Cette considération trouve à s'appliquer en matière d'écologie et de nature : le climat de Martinique et de Guadeloupe, leurs écosystèmes et leur biodiversité ne peuvent être comparés avec ceux d'ici – le dire n'est pas faire injure à ces derniers, et la différence est une richesse. Or vous les traitez de manière identique !
Je vous en donnerai quelques exemples : c'est outre-mer que se trouvent 80 % de la biodiversité française et 97 % des surfaces maritimes et océaniques. Ces richesses écosystémiques et biologiques, dont la France peut s'enorgueillir et qui lui permettent d'occuper des places importantes à l'ONU, à l'OCDE, dans l'Union Européenne et à l'OTAN ne sont pourtant jamais évaluées en tant que telles, y compris par l'Office français de la biodiversité (OFB). Cette absence de reconnaissance vous conduit à plaquer là-bas, au nom du principe d'identité, les mécanismes juridiques que vous voulez instaurer en France métropolitaine.

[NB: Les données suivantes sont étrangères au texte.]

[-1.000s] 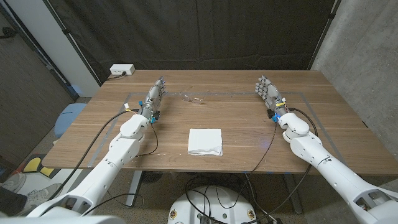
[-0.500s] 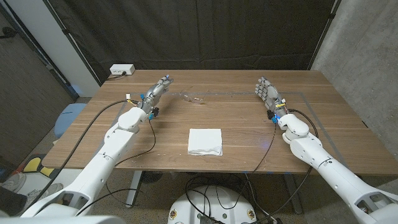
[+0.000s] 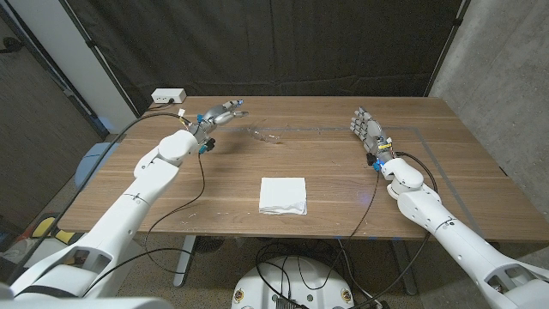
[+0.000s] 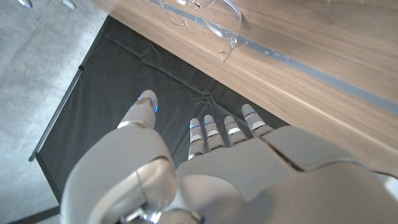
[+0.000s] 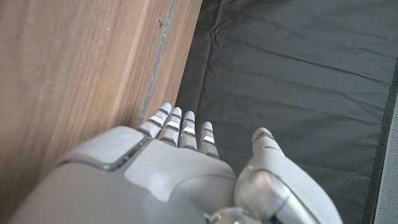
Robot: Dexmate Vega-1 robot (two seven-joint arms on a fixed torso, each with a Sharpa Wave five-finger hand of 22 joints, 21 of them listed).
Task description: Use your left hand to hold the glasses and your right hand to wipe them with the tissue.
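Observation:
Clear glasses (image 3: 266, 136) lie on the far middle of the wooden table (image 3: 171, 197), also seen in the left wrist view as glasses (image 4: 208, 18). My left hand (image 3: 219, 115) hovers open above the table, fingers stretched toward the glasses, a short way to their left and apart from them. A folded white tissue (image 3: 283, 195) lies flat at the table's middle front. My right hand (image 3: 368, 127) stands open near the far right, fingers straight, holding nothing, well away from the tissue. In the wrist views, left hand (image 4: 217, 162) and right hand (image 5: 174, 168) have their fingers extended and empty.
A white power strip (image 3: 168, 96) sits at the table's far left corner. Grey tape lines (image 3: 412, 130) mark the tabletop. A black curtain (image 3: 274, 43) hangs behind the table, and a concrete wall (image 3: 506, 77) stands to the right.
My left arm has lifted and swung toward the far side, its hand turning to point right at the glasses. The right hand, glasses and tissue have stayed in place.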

Pour ces territoires, le risque est énorme. Entre 1993 et 2014, par exemple, le niveau moyen des océans a augmenté de près de 3,2 millimètres par an. D'ici à 2060, la seule Martinique, qui mesure 1 100 kilomètres carrés, perdra soixante-dix kilomètres de côtes, conduisant au déplacement d'une population nombreuse. Selon l'Union internationale pour la conservation de la nature, 15 % à 35 % des espèces indigènes pourraient y disparaître. Avec les perturbations climatiques, les tempêtes, cyclones et ouragans sont deux fois plus puissants qu'il y a vingt ou trente ans. Les cycles de sécheresse, marqués par l'absence d'eau ou la raréfaction de la ressource en eau, se multiplient ; l'expansion des maladies endémiques en constitue une des manifestations les plus significatives. La surexposition climatique de ces îles, liée à leur situation insulaire même et à la proximité de l'océan, n'est pas prise en considération dans votre texte.
Je suis à la fois touché et déçu par ces oublis. Mais le Gouvernement peut encore trouver le temps de préparer un chapitre important relatif à l'outre-mer. Au-delà des risques que nous encourrons, nous voulons surtout éviter la disparition de nos valeurs, si précieuses, de notre identité, l'effondrement de nos pratiques culturelles et l'affaiblissement de notre résilience ancestrale – de tout cela, le texte ne parle pas du tout.
Ce qui importe pour nous, c'est de réglementer et de légiférer en s'adaptant aux réalités locales, en matière de réglementation thermique, de transport maritime, de traitement des passoires énergétique, de politique d'énergie renouvelable, d'équivalence des normes, de certificats en matière d'énergie et de diagnostics de performance énergétique, de production de proximité, de coût carbone des importations, massives en outre-mer – mais de tout cela, le texte ne parle pas.
Pour répondre à tous ces défis, il nous faut absolument construire ensemble des dispositifs adaptés à la réalité locale. Oui, nous devons éviter un désastre écologique mondial, mais nous devons aussi inventer un nouveau modèle de croissance et de développement, vidé du spectre de l'ultralibéralisme, pour harmoniser les rapports entre l'homme et la nature. Un homme très important, Frantz Fanon, a tenu ces propos si actuels : « Chaque génération doit, dans une relative opacité, affronter sa mission : la remplir ou la trahir ». Tâchons de ne pas trahir notre devoir collectif.